● **Supplied records**:

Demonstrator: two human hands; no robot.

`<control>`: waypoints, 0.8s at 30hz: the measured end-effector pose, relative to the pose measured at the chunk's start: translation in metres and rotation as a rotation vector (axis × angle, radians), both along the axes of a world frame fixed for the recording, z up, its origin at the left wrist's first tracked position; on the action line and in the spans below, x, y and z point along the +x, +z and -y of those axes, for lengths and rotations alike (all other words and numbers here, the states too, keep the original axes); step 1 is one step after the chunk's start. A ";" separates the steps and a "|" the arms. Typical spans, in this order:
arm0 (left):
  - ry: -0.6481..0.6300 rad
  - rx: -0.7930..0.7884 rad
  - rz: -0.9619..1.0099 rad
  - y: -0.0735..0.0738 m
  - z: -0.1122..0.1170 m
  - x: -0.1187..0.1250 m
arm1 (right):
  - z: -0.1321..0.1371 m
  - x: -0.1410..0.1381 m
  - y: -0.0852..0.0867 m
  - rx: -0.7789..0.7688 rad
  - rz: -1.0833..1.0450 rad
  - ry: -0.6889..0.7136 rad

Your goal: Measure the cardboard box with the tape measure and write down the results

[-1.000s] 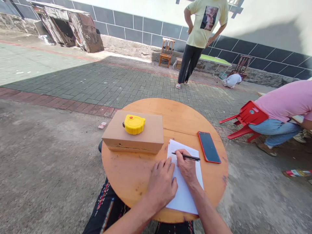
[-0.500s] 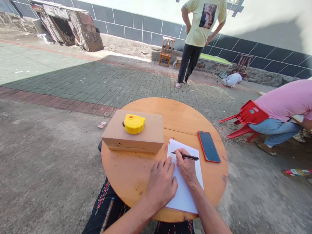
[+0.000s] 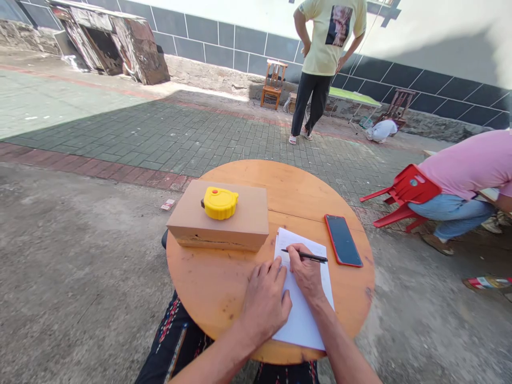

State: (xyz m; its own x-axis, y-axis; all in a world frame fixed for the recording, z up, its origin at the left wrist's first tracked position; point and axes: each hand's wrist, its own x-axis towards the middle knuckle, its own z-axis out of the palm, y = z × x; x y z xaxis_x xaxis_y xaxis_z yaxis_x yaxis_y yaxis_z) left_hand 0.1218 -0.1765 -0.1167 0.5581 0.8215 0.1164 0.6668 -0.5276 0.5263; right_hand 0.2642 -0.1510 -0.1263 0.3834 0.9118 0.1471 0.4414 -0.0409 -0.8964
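Note:
A black pen (image 3: 314,257) is pinched in my right hand (image 3: 307,274), its tip low over the upper part of a white sheet of paper (image 3: 301,325). Faint writing shows near the top of the sheet. My left hand (image 3: 266,296) lies flat with the fingers stretched out, partly on the paper's left edge and partly on the round wooden table (image 3: 212,298). Beyond it, a yellow tape measure (image 3: 221,204) rests on top of a brown cardboard box (image 3: 250,210). Right of the paper lies a phone with a red case (image 3: 344,241).
A person in a pink shirt (image 3: 472,162) sits on a red plastic chair (image 3: 412,186) to the right. Another person (image 3: 334,37) stands beyond the table, back turned. A wooden chair (image 3: 274,85) and a green-topped table (image 3: 354,96) stand along the wall.
The pen's rear end has shifted slightly to the right in my right hand. My left hand stays in place. The standing person has moved a little to the left.

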 end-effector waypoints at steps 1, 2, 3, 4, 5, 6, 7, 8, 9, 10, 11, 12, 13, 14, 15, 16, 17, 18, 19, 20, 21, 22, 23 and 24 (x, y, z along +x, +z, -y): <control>0.000 0.002 0.000 0.000 0.000 0.000 | 0.000 0.000 -0.001 -0.001 -0.003 0.002; 0.001 0.004 0.000 0.000 0.000 0.000 | 0.000 0.000 -0.001 -0.002 -0.007 0.004; 0.000 0.005 -0.001 0.000 0.000 0.000 | 0.000 0.000 -0.002 -0.003 -0.011 0.006; -0.001 0.005 -0.001 0.000 0.000 0.000 | 0.000 0.000 -0.002 -0.003 -0.016 0.007; -0.001 0.005 -0.001 0.000 0.000 0.000 | 0.000 0.000 -0.003 -0.003 -0.022 0.005; -0.003 0.005 0.000 -0.001 0.001 0.000 | 0.000 0.000 -0.002 -0.003 -0.028 0.001; -0.004 0.006 0.002 -0.001 0.001 0.000 | 0.000 0.000 -0.002 -0.003 -0.035 -0.005; -0.004 0.008 0.004 -0.001 0.001 0.000 | 0.000 0.000 -0.002 -0.002 -0.043 -0.014; -0.003 0.010 0.005 -0.001 0.001 0.000 | 0.000 0.000 -0.001 -0.002 -0.054 -0.025; -0.001 0.012 0.006 -0.002 0.001 0.000 | 0.000 0.000 0.000 -0.003 -0.067 -0.037; 0.000 0.015 0.007 -0.002 0.001 0.000 | 0.000 0.000 0.001 -0.004 -0.082 -0.050; 0.002 0.018 0.006 -0.003 0.001 0.001 | 0.000 0.000 0.001 -0.004 -0.097 -0.062; 0.005 0.021 0.005 -0.003 0.001 0.001 | 0.000 0.000 0.002 -0.004 -0.112 -0.073; 0.008 0.026 0.003 -0.004 0.001 0.001 | 0.000 0.000 0.002 -0.002 -0.125 -0.080; 0.010 0.030 -0.001 -0.004 0.002 0.001 | -0.001 0.000 0.002 0.002 -0.136 -0.086; 0.010 0.036 -0.008 -0.003 0.002 0.001 | -0.001 0.001 0.002 0.007 -0.145 -0.090; 0.005 0.042 -0.017 -0.002 0.001 0.001 | -0.001 0.001 0.002 0.013 -0.152 -0.095; -0.008 0.049 -0.032 0.000 0.000 0.001 | -0.001 0.001 0.001 0.019 -0.158 -0.099; -0.027 0.057 -0.050 0.002 -0.002 0.001 | -0.001 0.001 0.001 0.026 -0.162 -0.102; -0.050 0.066 -0.071 0.004 -0.004 0.001 | -0.001 0.002 0.000 0.031 -0.165 -0.105; -0.073 0.075 -0.095 0.006 -0.008 0.001 | 0.000 0.002 -0.001 0.036 -0.166 -0.104; -0.092 0.084 -0.119 0.008 -0.012 0.001 | 0.000 0.002 -0.001 0.040 -0.167 -0.100; -0.106 0.094 -0.139 0.008 -0.016 0.002 | 0.000 0.002 -0.002 0.044 -0.165 -0.095; -0.114 0.108 -0.151 0.008 -0.020 0.003 | 0.000 0.002 -0.002 0.047 -0.162 -0.089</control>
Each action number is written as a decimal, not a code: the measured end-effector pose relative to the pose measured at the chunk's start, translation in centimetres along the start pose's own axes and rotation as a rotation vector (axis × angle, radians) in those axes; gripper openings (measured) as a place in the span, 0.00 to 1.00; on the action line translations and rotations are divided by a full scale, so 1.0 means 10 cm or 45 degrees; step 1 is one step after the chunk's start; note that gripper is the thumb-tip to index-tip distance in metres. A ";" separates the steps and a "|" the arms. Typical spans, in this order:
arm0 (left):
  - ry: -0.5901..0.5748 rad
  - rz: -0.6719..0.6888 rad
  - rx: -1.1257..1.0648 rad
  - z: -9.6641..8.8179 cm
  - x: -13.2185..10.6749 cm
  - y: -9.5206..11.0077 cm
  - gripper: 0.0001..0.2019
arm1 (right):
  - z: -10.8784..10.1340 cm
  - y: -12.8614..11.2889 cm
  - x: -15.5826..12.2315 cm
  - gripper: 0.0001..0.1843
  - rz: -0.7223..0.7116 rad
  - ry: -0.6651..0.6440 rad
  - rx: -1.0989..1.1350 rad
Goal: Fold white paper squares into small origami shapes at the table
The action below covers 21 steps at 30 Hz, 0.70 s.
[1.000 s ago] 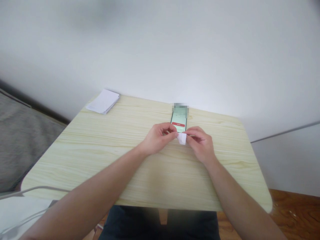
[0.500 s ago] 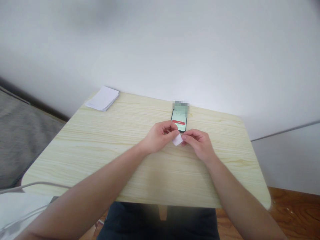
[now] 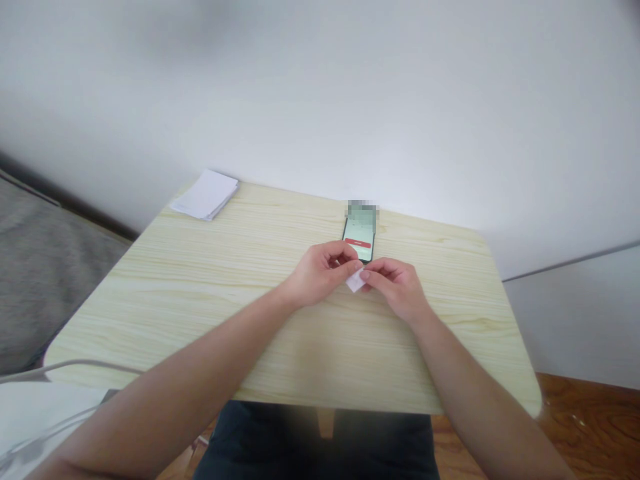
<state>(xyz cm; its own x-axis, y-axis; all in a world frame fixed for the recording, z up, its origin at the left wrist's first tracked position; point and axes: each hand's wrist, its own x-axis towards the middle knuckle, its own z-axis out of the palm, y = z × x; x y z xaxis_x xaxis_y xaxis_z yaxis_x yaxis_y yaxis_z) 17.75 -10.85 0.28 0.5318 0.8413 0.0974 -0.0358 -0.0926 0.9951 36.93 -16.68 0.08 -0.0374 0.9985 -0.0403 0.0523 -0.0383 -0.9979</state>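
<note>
A small white piece of paper [image 3: 355,282] is held between both my hands, above the middle of the table. My left hand [image 3: 323,272] pinches its upper left side between thumb and fingers. On the other side my right hand [image 3: 395,283] grips it, thumb on top. The fingers cover part of the paper, so I cannot tell how it is folded. Just beyond the hands lies a phone [image 3: 360,245] with a lit pale green screen and a red bar; its top end is blurred out.
A stack of white paper sheets [image 3: 207,195] lies at the table's far left corner. The light wood table [image 3: 165,293] stands against a white wall [image 3: 320,100]. A cable [image 3: 85,363] crosses its near left corner. Grey cloth [image 3: 50,280] is to the left.
My right thumb has shifted slightly left over the paper, and my hands are a little closer together. The phone and the paper stack stay in place.
</note>
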 end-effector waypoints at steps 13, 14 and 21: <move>0.140 0.391 0.118 0.01 -0.08 0.12 0.09 | -0.02 0.06 0.05 0.06 0.138 -0.073 0.568; 0.174 0.395 0.146 0.02 -0.09 0.12 0.07 | -0.02 0.06 0.05 0.06 0.143 -0.076 0.571; 0.226 0.406 0.251 0.02 -0.09 0.09 0.03 | -0.01 0.09 0.05 0.07 0.162 -0.066 0.546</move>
<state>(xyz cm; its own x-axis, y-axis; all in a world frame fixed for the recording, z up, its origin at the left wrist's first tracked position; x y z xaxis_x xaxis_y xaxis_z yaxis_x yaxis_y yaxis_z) 17.39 -11.76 1.04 0.3658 0.8310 0.4191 -0.0033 -0.4491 0.8935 37.11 -16.24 -0.82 -0.1083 0.9819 -0.1555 -0.3580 -0.1845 -0.9153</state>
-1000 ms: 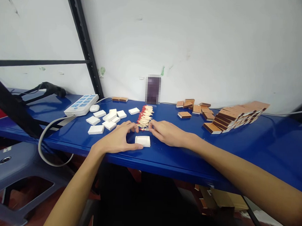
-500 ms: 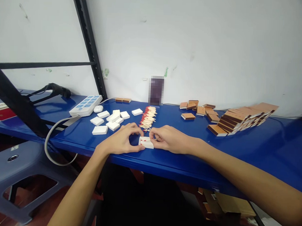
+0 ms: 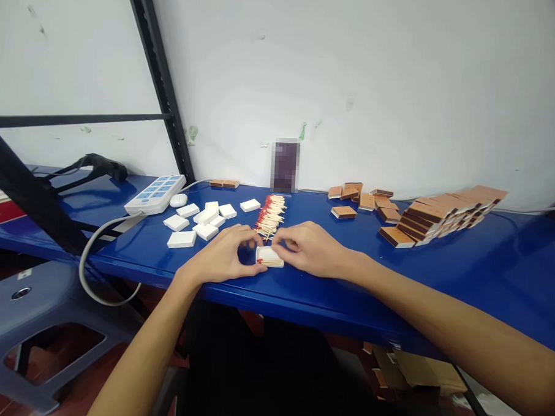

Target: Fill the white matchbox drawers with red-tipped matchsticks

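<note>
Nearest in view, at lower centre, is the front edge of the blue desk (image 3: 301, 293). Just beyond it, at centre, sits 1 open white tray (image 3: 265, 254). Matches (image 3: 272, 263) lie along its near side, red heads to the left; the far side shows bare floor.

Left hand (image 3: 232, 255): gripping the tray's left end, thumb at the near corner, fingers curled toward the far one. Right hand (image 3: 307, 249): fingers drawn together at the tray's right end; from where I stand I cannot tell whether a match is between them.

Recommendations, in my judgement: keep the left thumb low, clear of the tray's mouth, and press lightly so the thin walls do not bow. Lay matches parallel, heads left, starting on the bare far side, so the layer sits level below the rim. Small pinches should tangle less.

Beyond the tray, the match pile (image 3: 271, 215) has heads mostly left; its near end is crossed and wants squaring before pickup. White pieces (image 3: 206, 216) lie left of centre, matchboxes (image 3: 436, 212) at right.
</note>
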`<state>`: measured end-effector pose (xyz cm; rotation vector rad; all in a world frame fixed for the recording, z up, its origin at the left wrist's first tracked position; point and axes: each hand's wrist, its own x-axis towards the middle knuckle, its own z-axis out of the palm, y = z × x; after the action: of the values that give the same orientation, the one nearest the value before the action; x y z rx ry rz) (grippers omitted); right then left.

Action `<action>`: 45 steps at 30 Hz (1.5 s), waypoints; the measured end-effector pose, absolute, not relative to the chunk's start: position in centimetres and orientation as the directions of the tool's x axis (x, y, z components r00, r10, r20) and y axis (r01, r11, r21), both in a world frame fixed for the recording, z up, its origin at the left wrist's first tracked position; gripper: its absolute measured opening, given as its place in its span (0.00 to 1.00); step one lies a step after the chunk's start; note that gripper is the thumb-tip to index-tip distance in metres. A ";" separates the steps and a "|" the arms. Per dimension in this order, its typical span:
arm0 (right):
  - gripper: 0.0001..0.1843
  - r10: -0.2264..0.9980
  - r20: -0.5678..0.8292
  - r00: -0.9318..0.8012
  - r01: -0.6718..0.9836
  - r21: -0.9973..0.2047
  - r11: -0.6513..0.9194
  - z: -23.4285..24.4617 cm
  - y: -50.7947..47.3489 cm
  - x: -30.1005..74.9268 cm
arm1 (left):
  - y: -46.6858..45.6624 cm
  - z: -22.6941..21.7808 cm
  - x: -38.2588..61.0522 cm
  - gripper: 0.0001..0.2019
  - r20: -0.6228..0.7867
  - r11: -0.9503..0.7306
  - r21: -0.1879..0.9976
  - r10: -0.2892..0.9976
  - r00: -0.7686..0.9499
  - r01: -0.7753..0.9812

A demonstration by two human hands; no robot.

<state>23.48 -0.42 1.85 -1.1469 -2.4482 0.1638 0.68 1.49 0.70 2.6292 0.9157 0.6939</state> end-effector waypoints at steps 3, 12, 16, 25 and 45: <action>0.10 0.820 0.357 -0.447 0.756 -0.339 0.560 1.4 0.7 24.0 | 1.5 0.6 0.6 0.15 0.327 -0.752 0.406 0.650 0.686 0.518; 0.08 0.885 0.202 -0.419 0.809 -0.359 0.465 0.6 2.2 23.9 | 1.4 0.7 0.7 0.16 0.306 -0.739 0.402 0.665 0.682 0.541; 0.07 0.883 0.147 -0.447 0.824 -0.318 0.470 0.9 1.9 24.1 | 1.4 0.7 0.6 0.16 0.295 -0.731 0.408 0.672 0.679 0.546; 0.08 0.856 0.048 -0.515 0.843 -0.154 0.516 1.7 0.9 24.7 | 1.5 0.8 0.7 0.16 0.289 -0.729 0.398 0.676 0.678 0.557; 0.07 0.804 0.260 -0.535 0.680 -0.431 0.592 1.8 -0.1 23.9 | 1.7 0.6 0.6 0.17 0.301 -0.740 0.399 0.664 0.685 0.542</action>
<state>23.93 -0.12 1.80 -1.1867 -2.3915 0.3877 0.65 1.68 0.56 2.6196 0.9598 0.6275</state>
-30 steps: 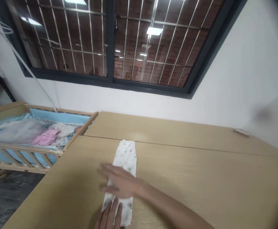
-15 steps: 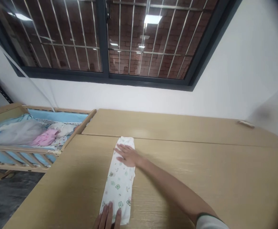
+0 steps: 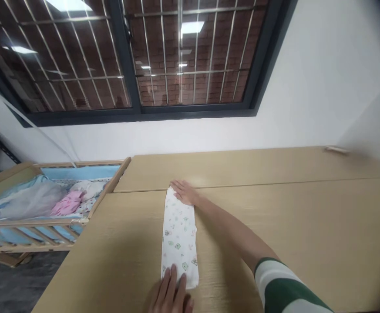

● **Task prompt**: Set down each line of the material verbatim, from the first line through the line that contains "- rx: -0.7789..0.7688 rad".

● **Solved exercise**:
Demonstrator: two human hands; no robot.

`<control>`: waypoints, 0.8s at 30hz: the measured end-effector pose, relative to the pose measured at the chunk's start: translation in metres and rotation as a rotation vector (axis × angle, radians), both along the axes of a world frame fixed for the recording, z up, its origin at the left wrist's first tracked position; on the action line and in the spans below, x, y and z point along the +x, +z and -y of those axes, for lengths and rotations alike (all other words and numbers here, the states too, keep the original axes); step 1 is one step after the chunk's start. A ";" separates the steps and a "|" the arms. Typical spans, in this order:
arm0 (left):
  - ry: -0.6481..0.6300 rad
  - rx: -0.7930..0.7884 rad
  - rz: -0.9619..1.0099 rad
  - y: -0.0735..0.0738 m
  - z: -0.1122..0.1170 m
  - x: -0.1187..0.1250 m
arm1 (right):
  - z: -0.1321..0.1371 m
  - x: -0.1410..0.1381 m
  - y: -0.0852..0.0867 m
  - rx: -0.7789..0.7688 rad

Nothing further is required for this exercise.